(Items from a dataset)
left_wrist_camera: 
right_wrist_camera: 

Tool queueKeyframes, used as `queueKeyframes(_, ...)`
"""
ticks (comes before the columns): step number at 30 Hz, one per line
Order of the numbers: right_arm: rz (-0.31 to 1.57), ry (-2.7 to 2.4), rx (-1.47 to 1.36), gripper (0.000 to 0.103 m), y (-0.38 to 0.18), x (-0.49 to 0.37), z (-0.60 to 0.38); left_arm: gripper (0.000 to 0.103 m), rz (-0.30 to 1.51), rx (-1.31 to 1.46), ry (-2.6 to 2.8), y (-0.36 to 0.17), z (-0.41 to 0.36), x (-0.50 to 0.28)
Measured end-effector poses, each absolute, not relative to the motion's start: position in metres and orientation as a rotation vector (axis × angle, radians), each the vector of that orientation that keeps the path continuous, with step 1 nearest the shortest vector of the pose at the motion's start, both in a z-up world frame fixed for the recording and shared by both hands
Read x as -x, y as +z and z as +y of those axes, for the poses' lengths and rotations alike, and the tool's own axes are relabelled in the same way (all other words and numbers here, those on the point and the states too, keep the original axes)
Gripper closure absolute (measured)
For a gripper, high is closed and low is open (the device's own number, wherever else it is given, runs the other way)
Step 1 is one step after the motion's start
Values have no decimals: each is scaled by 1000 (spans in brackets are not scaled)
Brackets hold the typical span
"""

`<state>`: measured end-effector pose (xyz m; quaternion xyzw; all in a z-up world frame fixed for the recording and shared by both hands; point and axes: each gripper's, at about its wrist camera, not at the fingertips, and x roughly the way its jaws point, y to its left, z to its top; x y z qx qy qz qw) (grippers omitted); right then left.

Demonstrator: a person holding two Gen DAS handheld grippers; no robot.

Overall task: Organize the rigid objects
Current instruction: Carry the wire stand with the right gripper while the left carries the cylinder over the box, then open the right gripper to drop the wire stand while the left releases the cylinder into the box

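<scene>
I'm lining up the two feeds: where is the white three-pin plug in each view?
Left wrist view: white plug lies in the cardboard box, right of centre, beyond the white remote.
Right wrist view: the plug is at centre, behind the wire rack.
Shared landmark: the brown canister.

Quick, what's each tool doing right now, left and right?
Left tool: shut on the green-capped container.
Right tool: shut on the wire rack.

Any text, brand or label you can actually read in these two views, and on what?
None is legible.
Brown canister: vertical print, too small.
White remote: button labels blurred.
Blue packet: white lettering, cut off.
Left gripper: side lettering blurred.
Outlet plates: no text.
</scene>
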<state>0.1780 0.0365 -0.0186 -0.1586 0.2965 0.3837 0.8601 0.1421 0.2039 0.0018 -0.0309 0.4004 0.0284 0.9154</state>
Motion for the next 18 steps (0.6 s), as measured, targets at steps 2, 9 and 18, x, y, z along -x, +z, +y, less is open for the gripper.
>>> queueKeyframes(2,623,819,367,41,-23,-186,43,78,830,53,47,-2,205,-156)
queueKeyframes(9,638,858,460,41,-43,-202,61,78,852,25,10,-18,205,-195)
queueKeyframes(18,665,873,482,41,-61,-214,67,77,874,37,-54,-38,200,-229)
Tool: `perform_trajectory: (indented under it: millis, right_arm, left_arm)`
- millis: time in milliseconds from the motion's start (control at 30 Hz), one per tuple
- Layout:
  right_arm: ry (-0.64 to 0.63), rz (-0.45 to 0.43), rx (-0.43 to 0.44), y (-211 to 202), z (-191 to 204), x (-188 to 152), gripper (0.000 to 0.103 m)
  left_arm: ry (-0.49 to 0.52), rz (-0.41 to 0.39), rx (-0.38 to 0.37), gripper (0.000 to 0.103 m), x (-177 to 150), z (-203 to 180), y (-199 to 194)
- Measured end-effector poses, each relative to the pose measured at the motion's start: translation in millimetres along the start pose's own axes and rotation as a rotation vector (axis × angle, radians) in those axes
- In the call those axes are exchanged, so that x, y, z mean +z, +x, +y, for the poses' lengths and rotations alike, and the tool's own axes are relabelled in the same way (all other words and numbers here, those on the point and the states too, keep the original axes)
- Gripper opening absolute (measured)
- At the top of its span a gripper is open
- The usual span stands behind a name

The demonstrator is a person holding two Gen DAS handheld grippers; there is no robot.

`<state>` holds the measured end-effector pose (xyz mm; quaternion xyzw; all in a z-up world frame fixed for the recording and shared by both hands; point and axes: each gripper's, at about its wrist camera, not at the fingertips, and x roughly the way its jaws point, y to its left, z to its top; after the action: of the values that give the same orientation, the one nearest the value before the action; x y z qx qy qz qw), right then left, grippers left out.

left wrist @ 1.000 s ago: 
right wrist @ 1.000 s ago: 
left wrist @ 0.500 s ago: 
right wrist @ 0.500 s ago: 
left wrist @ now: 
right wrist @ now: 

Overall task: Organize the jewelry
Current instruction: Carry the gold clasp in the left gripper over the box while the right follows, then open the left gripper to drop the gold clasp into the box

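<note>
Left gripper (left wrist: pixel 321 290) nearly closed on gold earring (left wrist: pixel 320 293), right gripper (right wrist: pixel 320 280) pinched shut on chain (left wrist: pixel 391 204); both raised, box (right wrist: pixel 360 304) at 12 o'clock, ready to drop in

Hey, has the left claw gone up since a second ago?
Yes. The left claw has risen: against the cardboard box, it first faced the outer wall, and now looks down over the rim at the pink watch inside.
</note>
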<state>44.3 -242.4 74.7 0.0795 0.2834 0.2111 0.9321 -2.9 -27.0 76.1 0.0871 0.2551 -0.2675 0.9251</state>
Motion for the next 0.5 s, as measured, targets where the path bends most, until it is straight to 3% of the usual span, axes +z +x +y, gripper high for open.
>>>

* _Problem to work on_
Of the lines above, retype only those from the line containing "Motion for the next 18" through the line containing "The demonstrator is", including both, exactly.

* _Response area_
Motion for the next 18 steps (0.6 s), as measured, targets at steps 2, 9 and 18, x, y, z along -x, +z, +y, less is open for the gripper.
>>> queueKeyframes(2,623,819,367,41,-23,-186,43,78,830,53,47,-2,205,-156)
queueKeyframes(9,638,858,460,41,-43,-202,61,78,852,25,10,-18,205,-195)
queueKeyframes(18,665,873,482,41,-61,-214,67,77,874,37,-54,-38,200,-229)
Tool: `perform_trajectory: (indented under it: millis, right_arm, left_arm)`
- millis: time in milliseconds from the motion's start (control at 30 Hz), one per tuple
- Layout:
  right_arm: ry (-0.64 to 0.63), rz (-0.45 to 0.43), rx (-0.43 to 0.44), y (-211 to 202), z (-191 to 204), x (-188 to 152), gripper (0.000 to 0.103 m)
  left_arm: ry (-0.49 to 0.52), rz (-0.41 to 0.39), rx (-0.38 to 0.37), gripper (0.000 to 0.103 m), x (-177 to 150), z (-203 to 180), y (-199 to 194)
- Measured end-effector poses, each relative to the pose measured at the motion's start: translation in millimetres along the start pose's own axes and rotation as a rotation vector (axis × angle, radians) in those axes
- In the call those axes are exchanged, so that x, y, z mean +z, +x, +y, for the poses' lengths and rotations alike, and the tool's own axes are relabelled in the same way (all other words and numbers here, those on the point and the states too, keep the original axes)
- Gripper opening absolute (measured)
- At the top of its span a gripper is open
- The usual span stands behind a name

The demonstrator is a person holding two Gen DAS handheld grippers; there is no robot.

The exercise calls for nothing further.